The unsung heroes behind the scenes within the fashion industry are the fashion publicists. They are the folks who secure press for their clients, organize events for them, get the word out about their initiatives or projects, make sure the brand is seen on the right luminaries, are shot by cool media outlets and are known by the world at large. They also put out those fires when their clients do or say something inappropriate. In other words, these handlers do it all.
During NYFW, you can find them running around the venue on the day of the show making sure everything is running smoothly and guests get to their seats quickly so that the show can start on time. It's easy to spot them; they're the figures dressed in all black wearing a headset as their major accessory. These are the folks who are running things that the general public doesn't necessarily see or know about.
As NYFW is underway, we spoke to three successful public relations agency owners—Nate Hinton, Sandrine Charles and Kevin McIntosh Jr—who have over 30 years of experience combined, having worked their way up from being an intern to being their own boss. Each of them is a master of their craft and have worked with some of the biggest brands and celebrities in the world. We asked each to share what they love most about NYFW, their go-to uniform for fashion week and what "moving Black forward" means to them.
Get to know more about them below.
Nate Hinton of The Hinton Group
Years working as a publicist (including assistant years): About 14 years.
Brands you represent: Sergio Hudson, AnOnlyChild, Aliétte, Bally, Moose Knuckles and a few others.
What do you love most about NYFW?: My job! The organized chaos at our fashion shows gets my blood pumping.
Your go-to fashion item for NYFW: I'm trying to find the shoes Giveon wore to the brunch to complete the rest of my black outfits. Help!
How would you define “moving Black forward”? I define "moving Black forward" by taking up space in the areas where I want to exist. By not just doing my job, but also striving to be the best at it. By reaching back and bringing another brother or sister up along the way with me. And by spreading love. Black is love.
Sandrine Charles of Sandrine Charles Consulting
Years working as a publicist (including assistant years): About 13 years.
Brands you represent: Daily Paper, Honor The Gift, DITA, Yitty, CULTNAKED, NIA, Sadi Studios, Zellerfeld, Riot Swim and many more.
What do you love most about NYFW?: Seeing and working with people I don't necessarily get to see all the time throughout the season.
Your go-to fashion item for NYFW: A black suit.

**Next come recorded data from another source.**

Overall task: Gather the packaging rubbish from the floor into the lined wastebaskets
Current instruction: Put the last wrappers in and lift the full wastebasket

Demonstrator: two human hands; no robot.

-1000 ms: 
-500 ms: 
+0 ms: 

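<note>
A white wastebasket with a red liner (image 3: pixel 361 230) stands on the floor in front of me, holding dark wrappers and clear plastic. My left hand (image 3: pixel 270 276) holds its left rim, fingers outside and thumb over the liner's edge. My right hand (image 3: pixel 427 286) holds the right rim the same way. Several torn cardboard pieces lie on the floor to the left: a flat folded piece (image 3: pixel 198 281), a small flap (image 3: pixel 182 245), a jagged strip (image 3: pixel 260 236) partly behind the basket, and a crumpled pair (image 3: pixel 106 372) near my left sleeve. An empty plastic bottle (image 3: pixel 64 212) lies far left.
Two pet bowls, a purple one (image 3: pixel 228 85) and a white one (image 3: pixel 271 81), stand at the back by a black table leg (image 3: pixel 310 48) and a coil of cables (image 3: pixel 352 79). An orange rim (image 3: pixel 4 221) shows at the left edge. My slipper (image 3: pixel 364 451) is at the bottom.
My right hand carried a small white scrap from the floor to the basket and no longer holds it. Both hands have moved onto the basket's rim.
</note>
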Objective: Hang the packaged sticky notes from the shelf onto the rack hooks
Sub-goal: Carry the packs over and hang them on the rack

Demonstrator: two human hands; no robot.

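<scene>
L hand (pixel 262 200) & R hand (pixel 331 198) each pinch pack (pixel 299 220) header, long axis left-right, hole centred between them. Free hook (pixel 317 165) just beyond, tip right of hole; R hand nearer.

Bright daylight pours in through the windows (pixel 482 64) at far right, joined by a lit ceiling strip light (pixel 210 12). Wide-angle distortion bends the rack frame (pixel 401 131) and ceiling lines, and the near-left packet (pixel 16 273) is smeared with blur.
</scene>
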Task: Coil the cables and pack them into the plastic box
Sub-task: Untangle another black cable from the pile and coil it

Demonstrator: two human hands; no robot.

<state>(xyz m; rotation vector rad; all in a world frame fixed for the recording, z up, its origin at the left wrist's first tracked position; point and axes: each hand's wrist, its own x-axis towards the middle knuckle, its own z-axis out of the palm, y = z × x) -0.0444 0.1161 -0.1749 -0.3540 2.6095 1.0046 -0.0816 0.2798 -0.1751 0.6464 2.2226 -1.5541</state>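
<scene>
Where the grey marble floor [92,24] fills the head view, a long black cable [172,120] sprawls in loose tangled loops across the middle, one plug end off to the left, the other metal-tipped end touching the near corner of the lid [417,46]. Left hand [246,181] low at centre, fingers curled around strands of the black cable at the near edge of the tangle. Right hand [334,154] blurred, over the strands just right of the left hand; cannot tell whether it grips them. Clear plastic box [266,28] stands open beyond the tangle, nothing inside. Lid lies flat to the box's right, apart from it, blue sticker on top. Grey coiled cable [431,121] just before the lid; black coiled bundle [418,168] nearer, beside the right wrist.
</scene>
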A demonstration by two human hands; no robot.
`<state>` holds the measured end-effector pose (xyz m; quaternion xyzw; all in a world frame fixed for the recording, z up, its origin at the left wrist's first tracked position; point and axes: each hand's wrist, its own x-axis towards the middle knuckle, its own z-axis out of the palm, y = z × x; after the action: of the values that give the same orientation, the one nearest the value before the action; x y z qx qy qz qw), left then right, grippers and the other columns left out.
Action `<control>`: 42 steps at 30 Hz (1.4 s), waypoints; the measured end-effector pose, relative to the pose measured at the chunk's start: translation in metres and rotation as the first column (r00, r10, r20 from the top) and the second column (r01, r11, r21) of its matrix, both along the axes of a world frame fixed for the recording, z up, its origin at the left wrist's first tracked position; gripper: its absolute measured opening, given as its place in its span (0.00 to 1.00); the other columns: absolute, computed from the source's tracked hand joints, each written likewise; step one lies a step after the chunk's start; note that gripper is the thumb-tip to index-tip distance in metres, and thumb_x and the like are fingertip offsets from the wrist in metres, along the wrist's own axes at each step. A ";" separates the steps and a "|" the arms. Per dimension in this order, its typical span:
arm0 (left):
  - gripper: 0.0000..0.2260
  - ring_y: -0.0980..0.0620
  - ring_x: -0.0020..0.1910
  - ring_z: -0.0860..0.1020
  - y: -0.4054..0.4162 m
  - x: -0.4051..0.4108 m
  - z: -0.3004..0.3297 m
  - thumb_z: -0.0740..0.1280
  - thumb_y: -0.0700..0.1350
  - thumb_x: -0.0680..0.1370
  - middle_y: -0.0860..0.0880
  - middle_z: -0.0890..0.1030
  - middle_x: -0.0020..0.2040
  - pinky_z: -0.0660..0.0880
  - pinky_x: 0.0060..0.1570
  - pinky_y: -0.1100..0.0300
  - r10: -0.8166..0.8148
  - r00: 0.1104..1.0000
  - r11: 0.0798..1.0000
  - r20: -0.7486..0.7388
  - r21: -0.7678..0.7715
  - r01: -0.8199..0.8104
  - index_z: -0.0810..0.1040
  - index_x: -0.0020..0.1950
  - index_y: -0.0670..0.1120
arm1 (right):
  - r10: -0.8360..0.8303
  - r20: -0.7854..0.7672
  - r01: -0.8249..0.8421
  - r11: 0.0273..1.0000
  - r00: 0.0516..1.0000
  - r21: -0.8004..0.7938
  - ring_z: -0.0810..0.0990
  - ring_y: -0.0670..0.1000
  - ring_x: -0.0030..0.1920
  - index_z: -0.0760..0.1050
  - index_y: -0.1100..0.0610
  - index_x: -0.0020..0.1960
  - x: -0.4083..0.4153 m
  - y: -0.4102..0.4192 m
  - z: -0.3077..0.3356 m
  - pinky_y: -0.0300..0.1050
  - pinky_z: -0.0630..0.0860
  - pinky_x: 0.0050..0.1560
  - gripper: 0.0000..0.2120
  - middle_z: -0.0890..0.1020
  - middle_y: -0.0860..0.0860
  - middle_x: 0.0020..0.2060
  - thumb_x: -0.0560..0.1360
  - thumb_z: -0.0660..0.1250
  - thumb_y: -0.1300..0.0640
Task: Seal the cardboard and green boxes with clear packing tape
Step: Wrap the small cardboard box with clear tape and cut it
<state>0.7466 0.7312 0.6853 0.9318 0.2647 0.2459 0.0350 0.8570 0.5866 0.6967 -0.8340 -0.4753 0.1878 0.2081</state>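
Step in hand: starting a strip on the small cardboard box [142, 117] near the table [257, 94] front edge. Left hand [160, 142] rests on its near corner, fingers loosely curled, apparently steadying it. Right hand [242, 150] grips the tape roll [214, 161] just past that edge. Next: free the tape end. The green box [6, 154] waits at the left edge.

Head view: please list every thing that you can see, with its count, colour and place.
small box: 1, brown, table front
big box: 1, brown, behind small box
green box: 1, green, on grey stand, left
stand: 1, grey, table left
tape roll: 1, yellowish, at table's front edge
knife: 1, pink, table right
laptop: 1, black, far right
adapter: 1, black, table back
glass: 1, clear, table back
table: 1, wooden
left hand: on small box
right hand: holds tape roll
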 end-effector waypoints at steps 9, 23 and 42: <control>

How would you define “moving Black forward”? I believe the work I do, the talent we dress and the brands we represent inject the movement of moving Black forward by incorporating Black creatives wherever possible.
Kevin McIntosh Jr of KMJR Consulting
Years working as a publicist (including assistant years): I've been in the fashion industry for 12-13 years, with 10 of those years working as a publicist.
Brands you represent: A handful of your favorites 😊
What do you love most about NYFW?: The fun events, coming together with folks and rekindling those bonds with industry friends, whether it be models, editors, socialites or influencers.
Your go-to fashion item for NYFW: A strong black pant. I have this pair from Prada that fits well and feels good on. I can run in them, squat in them or just rest normal in them.
How would you define “moving Black forward”?: I think "moving Black forward" looks like a lot of things in the fashion industry; however, working with projects that help our community and making sure Black people have visibility I think really moves the needle forward. Bringing in and helping designers of color, working on not only luxury but also contemporary brands where Black women and men can see themselves also helps. Putting friends, former or current employees or strangers in positions where they get to make choices and elevate their careers is also a way to move us forward. Like I said, it’s a combination of things but making sure the door is open and people know what’s out there is number one. Also knowing when to say no is key. It’s just as important as when we’re saying yes—taking on things that doesn’t move the needle or is beneath the vision shouldn’t be done. Or, at least we work not do so.